Smaller models are still better than LLMs if trained well

cover-2

We live in the world of hype. It is rarely completely harmless, but it is especially detrimental when it is accepted without scientific verification, and used as the basis for long-term growth plans. The prevalence of increasingly large language models, touted by the media and the industry startups as nothing less than singularity, is just an example of such hype.

Three years ago, we saw the emergence of transformers, and this was rightfully hailed as a breakthrough. The problem was that the claims went too far to say that the models had reached parity with humans when it came to translations. Indeed, transformers were much of an improvement, but “human parity” was pure hype. It took a great deal of experiments to prove that, but the proof was conclusive.

As soon as the false claims of parity were debunked, the world was introduced to LLMs (large language models), and the new cycle of hype began.

We knew that neural translation based on the training corpus of texts may look like magic, but it’s important to understand that there is still no intelligence behind it.
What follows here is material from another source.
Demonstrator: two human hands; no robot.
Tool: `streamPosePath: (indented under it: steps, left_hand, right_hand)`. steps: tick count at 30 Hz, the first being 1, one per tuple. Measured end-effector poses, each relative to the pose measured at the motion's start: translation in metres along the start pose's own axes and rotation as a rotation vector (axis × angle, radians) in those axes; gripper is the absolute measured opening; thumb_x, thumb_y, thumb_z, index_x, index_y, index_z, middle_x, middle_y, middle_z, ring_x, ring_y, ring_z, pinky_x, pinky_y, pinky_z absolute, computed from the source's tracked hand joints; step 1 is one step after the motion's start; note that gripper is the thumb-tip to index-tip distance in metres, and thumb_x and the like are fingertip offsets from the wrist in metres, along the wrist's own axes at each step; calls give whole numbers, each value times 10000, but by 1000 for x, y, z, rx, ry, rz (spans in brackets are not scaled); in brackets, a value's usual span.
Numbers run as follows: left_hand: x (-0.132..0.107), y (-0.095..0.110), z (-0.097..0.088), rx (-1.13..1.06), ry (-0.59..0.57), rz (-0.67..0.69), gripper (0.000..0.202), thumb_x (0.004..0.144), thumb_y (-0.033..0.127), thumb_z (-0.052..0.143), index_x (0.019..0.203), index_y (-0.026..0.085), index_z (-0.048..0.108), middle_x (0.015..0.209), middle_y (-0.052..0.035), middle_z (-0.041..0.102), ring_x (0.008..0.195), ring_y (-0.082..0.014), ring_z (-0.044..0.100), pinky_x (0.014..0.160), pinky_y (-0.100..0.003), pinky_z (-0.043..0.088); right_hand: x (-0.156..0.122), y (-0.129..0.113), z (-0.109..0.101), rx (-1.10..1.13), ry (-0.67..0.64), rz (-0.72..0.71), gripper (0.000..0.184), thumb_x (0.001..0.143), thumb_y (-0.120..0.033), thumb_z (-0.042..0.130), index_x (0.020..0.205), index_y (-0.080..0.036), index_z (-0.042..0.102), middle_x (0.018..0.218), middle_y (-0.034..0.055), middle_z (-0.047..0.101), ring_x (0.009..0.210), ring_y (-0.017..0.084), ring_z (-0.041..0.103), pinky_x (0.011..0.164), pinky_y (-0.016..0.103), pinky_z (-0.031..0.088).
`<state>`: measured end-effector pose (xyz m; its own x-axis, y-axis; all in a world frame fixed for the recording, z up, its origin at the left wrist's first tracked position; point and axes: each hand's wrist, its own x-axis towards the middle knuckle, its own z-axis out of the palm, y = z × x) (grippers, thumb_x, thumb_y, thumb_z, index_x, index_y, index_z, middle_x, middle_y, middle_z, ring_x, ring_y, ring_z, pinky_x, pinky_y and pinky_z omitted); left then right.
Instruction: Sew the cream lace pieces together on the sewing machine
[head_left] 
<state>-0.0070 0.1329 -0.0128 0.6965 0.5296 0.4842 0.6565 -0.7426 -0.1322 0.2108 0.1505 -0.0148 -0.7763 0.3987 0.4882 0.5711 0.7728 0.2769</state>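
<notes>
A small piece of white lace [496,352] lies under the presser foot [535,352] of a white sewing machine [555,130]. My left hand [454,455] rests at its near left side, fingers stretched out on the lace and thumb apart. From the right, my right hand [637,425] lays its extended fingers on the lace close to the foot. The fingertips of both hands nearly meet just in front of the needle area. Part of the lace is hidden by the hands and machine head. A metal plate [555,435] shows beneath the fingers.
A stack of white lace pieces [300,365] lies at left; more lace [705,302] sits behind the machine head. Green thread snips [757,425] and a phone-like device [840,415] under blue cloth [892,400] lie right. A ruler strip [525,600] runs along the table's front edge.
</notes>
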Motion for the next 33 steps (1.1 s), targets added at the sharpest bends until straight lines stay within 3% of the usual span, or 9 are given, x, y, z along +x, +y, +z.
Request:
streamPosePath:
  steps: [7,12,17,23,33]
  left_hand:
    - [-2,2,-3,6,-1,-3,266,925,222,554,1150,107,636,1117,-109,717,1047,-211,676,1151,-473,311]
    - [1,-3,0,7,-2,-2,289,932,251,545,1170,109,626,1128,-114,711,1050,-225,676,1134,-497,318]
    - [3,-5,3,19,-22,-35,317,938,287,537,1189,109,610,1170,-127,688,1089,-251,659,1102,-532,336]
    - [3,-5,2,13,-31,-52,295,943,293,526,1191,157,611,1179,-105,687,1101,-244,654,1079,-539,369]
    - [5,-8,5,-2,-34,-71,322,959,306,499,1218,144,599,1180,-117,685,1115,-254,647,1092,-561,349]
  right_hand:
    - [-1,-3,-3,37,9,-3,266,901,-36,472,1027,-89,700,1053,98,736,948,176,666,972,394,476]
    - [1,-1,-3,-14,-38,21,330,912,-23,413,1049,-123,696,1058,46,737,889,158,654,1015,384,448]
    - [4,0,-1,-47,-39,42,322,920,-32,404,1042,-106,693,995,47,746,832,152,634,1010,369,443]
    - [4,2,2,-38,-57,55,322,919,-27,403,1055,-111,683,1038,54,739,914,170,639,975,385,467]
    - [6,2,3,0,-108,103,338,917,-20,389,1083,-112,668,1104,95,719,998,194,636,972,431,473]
The translations are based on the frequency of occurrence of specific words in the neighborhood, not on the machine’s “understanding” of the text it’s translating.

In the summer of 2022, our AI Lab, together with researchers from the University of Manchester, took part in the annual Biomedical MT ClinSpEn challenge from WMT2022. For the challenge, we fine-tuned three pre-trained language models:

• Marian Helsinki with 1.7 million parameters
• WMT21 – a hypertransformer model with 4.7 billion parameters
• NLLB – another hypertransformer with 54 billion parameters.

To finetune these models, we aligned sufficient 250,000 pairs training corpus of good-quality clinical case data in English and Spanish. We then cleaned this data thoroughly and fine-tuned these models on it. We expected that LLMs will be better than simple Marian Helsinki, and wanted to get an idea just how much better.

The amazing result of the experiment was that the rather small Marian Helsinki model trained on clean data was shown to translate the clinical case texts better than the billion-parameter LLMs. It even took first place (later we moved to second place due to the late resubmission of the winner) in the challenge’s Clinical Cases category.

The difficulty in quality measurement is that automated metrics do not always work, or give significant results. We had to apply a special metric and carry out extensive human evaluation to make sure that the smaller model indeed works better – this hypothesis was proven with our LOGIPEM/HOPE translation quality metric.

We spent significant time reviewing the results and running further experiments – and determined very conclusively that the cleanliness of data and extent of training are more important for the model’s accuracy than its size. That is, for specialized domains good data is of critical importance over the size of the model.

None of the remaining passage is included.